Defund police? St. Louis Mayor dares Mo. lawmakers to visit neighborhoods

Regional News

ST. LOUIS, Mo.– St. Louis Mayor Tishaura Jones says she has invited State Rep. Nick Schroer and his colleagues to come to visit St. Louis and tour the neighborhoods she said would benefit from the city’s planned move to defund the police.

Earlier this week, Rep. Nick Schroer (R-O’Fallon) and other legislators are pushing for Gov. Mike Parson to call for a special session to discuss public safety. The lawmakers want to stop the state’s two largest cities from defunding their police departments.

“Rep. Nick Schorer and his crew are out chasing clout while I am chasing solutions to the root causes of crime, poverty, housing instability, bank desserts, and more,” said Mayor Jones during a morning question and answer session on Facebook.

Mayor Jones said the city doesn’t have time for politicians who don’t even live here to be beating up on St. Louis and attacking the people of our city to score cheap political points.

“Republicans in Jefferson City attempted another attack on the right of our city and voters to make our own budgetary decisions. Just like they did when they took away our minimum wage increase or severely limited our ability to enact common-sense gun laws, Republicans on the outskirts of St. Louis are trying to tell us what is best for our city,” said Mayor Jones.

She also stressed that the move to defund the police comes with the support of the police chief and the public safety director.

Mayor Jones explained the city’s plan is to reallocate $4 million for police positions that have been vacant for more than a decade to other critical services to support law enforcement so our police can focus on their job; solving and preventing violent crime to make St. Louis safer for everyone.

She also says St. Louis has more officers per capita than any other city our size. She also added that there are still cadets going through the academy and will be joining the department in the future.

In the past month, Kansas City Council agreed to cut $42 million out of Kansas City Police Department’s budget, moving that money to the community services fund. Mayor Quinton Lucas said it will prevent crime. 

Mayor Jones says she has been in contact with Mayor Quinton Lucas of Kansas City to combat this attack on local control.

“We extended invitations to Rep. Schroer and his colleagues to visit our respective cities and see the direct impact disinvestment has had on our neighborhoods, especially black and brown communities,” explained Mayor Jones.

She says neither mayor has received a response yet.

Wednesday, Schroer held a press conference at the St. Louis Police Officers Association in south St. Louis.

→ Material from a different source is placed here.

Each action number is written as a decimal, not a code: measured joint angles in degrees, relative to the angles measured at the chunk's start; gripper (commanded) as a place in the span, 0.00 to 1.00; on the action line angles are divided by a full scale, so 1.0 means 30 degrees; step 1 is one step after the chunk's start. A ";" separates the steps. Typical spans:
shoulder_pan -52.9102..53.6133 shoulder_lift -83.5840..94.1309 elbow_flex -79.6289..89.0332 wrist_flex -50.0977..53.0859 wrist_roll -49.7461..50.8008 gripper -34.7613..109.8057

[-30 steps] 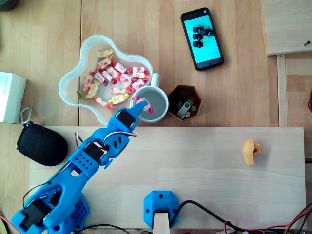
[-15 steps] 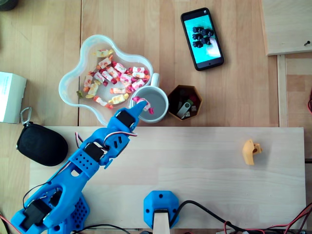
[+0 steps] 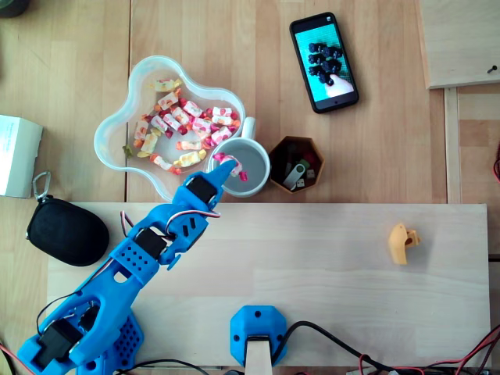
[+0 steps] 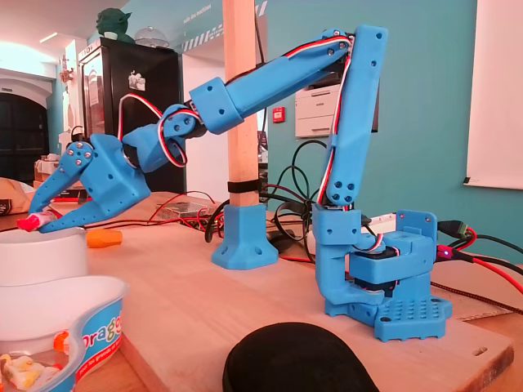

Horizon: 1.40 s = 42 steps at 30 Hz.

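My blue arm reaches up-left across the board in the overhead view. Its gripper (image 3: 227, 163) is shut on a pink-and-white wrapped candy (image 3: 236, 169), which hangs over the near rim of a white mug (image 3: 255, 158). In the fixed view the gripper (image 4: 39, 217) pinches the candy (image 4: 27, 221) at its fingertips, just above the mug (image 4: 37, 255). Left of the mug stands a clear flower-shaped bowl (image 3: 114, 129), also in the fixed view as the bowl (image 4: 90, 314), holding several wrapped candies (image 3: 183, 123).
A brown hexagonal cup (image 3: 298, 163) with USB sticks sits right of the mug, a phone (image 3: 323, 61) beyond it. A black case (image 3: 67, 230) and white box (image 3: 17, 155) lie left. An orange piece (image 3: 403, 243) and a blue post base (image 3: 258, 332) are on the board.
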 measured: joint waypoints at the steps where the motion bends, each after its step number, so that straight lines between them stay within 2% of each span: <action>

“Our state’s two largest cities are in crisis right now due to crime. A special session is the only way to address this issue to keep people safe and ensure law enforcement officers have the tools needed to keep the community safe,” Schroer said during Wednesday’s briefing.

He also said if St. Louis City and its prosecutor, Kim Gardner, do not get serious about arresting criminals and prosecuting cases against them he said he would push for the state to take back local control.

“To send a message to the City of St. Louis and the city attorney Kimberly Gardner, if the city does not get serious about arresting criminals and prosecuting those cases against them, I myself will push for the state to take back control of the St. Louis Metropolitan Police Department,” Schroer said.

Mayor Jones also addressed other topics including the use of federal stimulus money from the American Recovery Act. She said an advisory board that recommended how to spend the latest federal stimulus funding will submit its proposal to the board June 12.

The committee behind the funding plan said some of their priorities include health care access, mental health help, housing assistance, relief for small businesses and the unemployed, violence intervention, and more resources for youth.

Bringing back a Midnight Basketball program is one priority. Other recommendations include opening a safe space for those without a home and creating an intentional encampment for individuals not ready to transition to a shelter.

Any spending will require the approval of the Board of Estimate and Apportionment. The board is made up of Jones, Comptroller Darlene Green, and Board President Lewis Reed. Any spending would also require approval from the St. Louis Board of Aldermen.